Apr 30, 2020 01:44PM ● By Editor
A dog named Cori leaving the Animal Humane Society in Golden Valley, Minnesota, for a new home.  Photo: Evan Frost, MPR

By Rachael Bale, ANIMALS Executive Editor from National Geographic - April 30, 2020

When Nick Hennen adopted his Chihuahua-dachshund mix three weeks ago, his name was Queso. Queso didn’t seem to like his name very much, so Hennen, who lives in Washington State, turned to Twitter. Now Queso’s name is Fauci. As in, Dr. Anthony Fauci, one of the country’s foremost infectious disease experts and the director of the National Institute of Allergy and Infectious Diseases.

“This doggo saved my sanity really,” Hennen told my colleague David Beard.

One of the bright spots amid the coronavirus pandemic has been the spike in pet rescues. Though shelters are closed, video meet-and-greets, online profiles, and curbside adoptions have helped some shelters and rescues empty their kennels. (Above, a dog named Cori leaving the Animal Humane Society in Golden Valley, Minnesota, for a new home). 

For many who are sheltering at home alone—heck, even those who aren’t alone—having a companion animal is a blessing. They combat loneliness and depression, can lower stress, and are just plain fun to have around. And at a time when many feel lost, they can give a sense of purpose. 

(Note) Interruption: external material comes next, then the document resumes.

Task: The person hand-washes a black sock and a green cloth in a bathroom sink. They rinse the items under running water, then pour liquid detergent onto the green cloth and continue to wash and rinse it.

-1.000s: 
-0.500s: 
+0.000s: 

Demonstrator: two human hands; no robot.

National Geographic and Morning Consult poll of 2,200 people in the U.S. found that 20 percent have considered adopting a pet during this time of social distancing and quarantining. And 17 percent have considered fostering. The overall number of adoptions appears to have decreased somewhat from last year, according to PetPoint, which tracks data from more than a thousand shelters. That could be because some shelters aren’t able to process adoptions because of the staffing safety protocols during the pandemic. Nonetheless, the number of animals in foster care has roughly tripled or quadrupled because of the coronavirus, Steve Zeidmanwrites.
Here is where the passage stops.